C’est après plusieurs jours de silence que la Communauté d’Afrique de l’Est (EAC) a réagi en convoquant un sommet extraordinaire prévu dans les prochaines quarante-huit heures. L’annonce a été faite par la présidence kenyane, alors que la situation demeure préoccupante et confuse à Goma et dans ses environs.
Le président kenyan, William Ruto, a officialisé cette décision dans la nuit du dimanche 26 janvier 2025, selon les informations rapportées par ACTU7.CD. William Ruto a précisé que l’objectif de ce sommet est de débattre de la crise et de définir les prochaines étapes à suivre. Il a également confirmé la participation des présidents Félix Tshisekedi et Paul Kagame. Cependant, malgré cette confirmation initiale, Félix Tshisekedi pourrait finalement ne pas assister à cette réunion.

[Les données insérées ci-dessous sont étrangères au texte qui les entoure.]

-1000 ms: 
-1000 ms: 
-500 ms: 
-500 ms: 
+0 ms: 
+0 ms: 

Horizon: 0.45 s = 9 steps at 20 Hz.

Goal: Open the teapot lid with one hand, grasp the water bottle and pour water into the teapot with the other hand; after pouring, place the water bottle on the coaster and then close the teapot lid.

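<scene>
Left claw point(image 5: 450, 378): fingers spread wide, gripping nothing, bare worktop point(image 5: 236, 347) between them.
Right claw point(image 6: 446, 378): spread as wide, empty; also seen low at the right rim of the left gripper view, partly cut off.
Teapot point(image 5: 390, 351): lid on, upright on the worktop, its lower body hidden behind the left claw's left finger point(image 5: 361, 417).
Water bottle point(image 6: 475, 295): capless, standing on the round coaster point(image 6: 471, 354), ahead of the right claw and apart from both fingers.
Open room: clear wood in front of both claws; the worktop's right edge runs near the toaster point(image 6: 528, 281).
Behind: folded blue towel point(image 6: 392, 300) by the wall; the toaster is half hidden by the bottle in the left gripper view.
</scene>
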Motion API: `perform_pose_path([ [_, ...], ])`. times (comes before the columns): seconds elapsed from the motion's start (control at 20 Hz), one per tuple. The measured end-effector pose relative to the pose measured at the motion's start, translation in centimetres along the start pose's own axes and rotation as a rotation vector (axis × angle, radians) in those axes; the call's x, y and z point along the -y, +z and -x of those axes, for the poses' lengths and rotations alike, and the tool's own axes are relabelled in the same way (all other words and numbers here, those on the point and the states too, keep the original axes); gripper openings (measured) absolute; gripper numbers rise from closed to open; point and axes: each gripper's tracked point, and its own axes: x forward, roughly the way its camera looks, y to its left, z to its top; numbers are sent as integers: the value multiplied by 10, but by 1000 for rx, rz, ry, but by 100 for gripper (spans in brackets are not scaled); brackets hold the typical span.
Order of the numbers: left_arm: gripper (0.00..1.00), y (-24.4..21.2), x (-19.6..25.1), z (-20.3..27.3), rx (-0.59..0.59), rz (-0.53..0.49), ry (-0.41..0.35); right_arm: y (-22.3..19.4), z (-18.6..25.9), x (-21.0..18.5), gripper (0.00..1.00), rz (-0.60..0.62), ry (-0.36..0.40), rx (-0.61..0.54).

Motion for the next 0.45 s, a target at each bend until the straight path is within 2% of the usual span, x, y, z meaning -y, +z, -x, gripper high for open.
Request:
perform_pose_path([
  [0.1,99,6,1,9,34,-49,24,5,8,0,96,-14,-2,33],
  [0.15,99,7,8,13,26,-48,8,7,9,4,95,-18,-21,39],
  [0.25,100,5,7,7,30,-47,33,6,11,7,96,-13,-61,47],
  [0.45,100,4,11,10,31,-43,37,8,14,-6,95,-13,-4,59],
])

D’après sa porte-parole, Tina Salama, l’aggravation de la situation sécuritaire en RDC pourrait contraindre le président congolais à rester sur place. Ce dernier a néanmoins salué l’initiative de l’EAC, tout en rappelant que le processus de Luanda est toujours en cours. Depuis l’adhésion de la RDC à l’EAC, l’organisation est-africaine, sous la direction du Kenya, a déployé une force conjointe dans la province du Nord-Kivu pour tenter de contenir les attaques des rebelles rwandais du Mouvement du 23 Mars (M-23).
Cependant, cette force, jugée inefficace pour stopper les rebelles, a été rejetée par Kinshasa, qui s’est alors tourné vers la Communauté de développement de l’Afrique australe (SADC). Le Kenya, de son côté, continue de jouer un rôle actif dans la recherche de la paix dans l’Est de la RDC. L’ancien président kenyan, Uhuru Kenyatta, agit en tant que médiateur désigné de l’EAC dans la crise opposant Kinshasa aux groupes rebelles.
Mais, c’est sur le sol kenyan, rappelons-le, que Corneille Nangaa avait lancé son mouvement politico-militaire, l’Alliance Fleuve Congo (AFC).